Themes and categories will be elicited from an analysis of the qualitative data from demographic questionnaires, observations and the RHIP using NVivoV.12 plus as a data management tool that the researchers will derive a thematic qualitative data analysis framework.29 Group work will help the team derive the framework and support the emergence of key themes within the data. All data will be discussed by at least two analysts until consensus is achieved to ensure that data findings are rigorous. Once data have been thematised, findings will support the next phase of the study, the SNA.
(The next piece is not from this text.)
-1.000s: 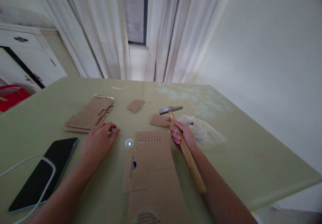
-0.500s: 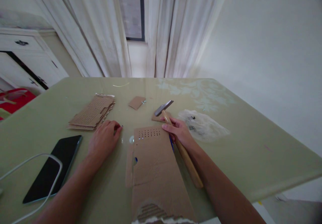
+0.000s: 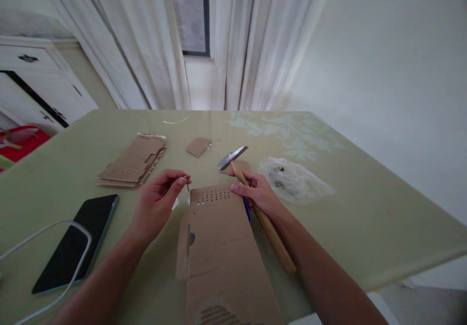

Social network analysis part 1
Approximately 100 healthcare professionals working with the Zero Program will be invited to participate in a whole network, online SNA survey.30 31 Invited participants will come from different sectors, organisations and settings and together make up the respective parts of the Zero Program network. A name generator design will be used.32 Participants will be asked to nominate up to five collaborative contacts that they ‘have consulted, sought advice from, or discussed some issue of the project with (eg, specimen processing, interpretation of results, management of a child’s disease)’. For each person nominated, participants are asked to say whether they were a regular, occasional or new contact, allowing us to assess the impact of the Zero Program on existing networks. A second question asks participants to nominate contacts from outside the Zero Program who play a supporting role. Participants’ answers will be aggregated to build a directed sociogram of the whole Zero network, and of the wider links outside the programme. Data will be analysed using UCInet V.633 and sociograms of the relationships will be constructed using NetDraw software.34 Setting up the SNA once the Program has been established enables us to examine the relationships and networks that are under development. The SNA survey will help clarify the effect of newly configured networks on relationships and Program activities.35 Problem areas may be diagnosed from this analysis, for example showing poorly connected sites or isolated individuals requiring more practical support in their work.35–37 These barriers will inform the FEFLs.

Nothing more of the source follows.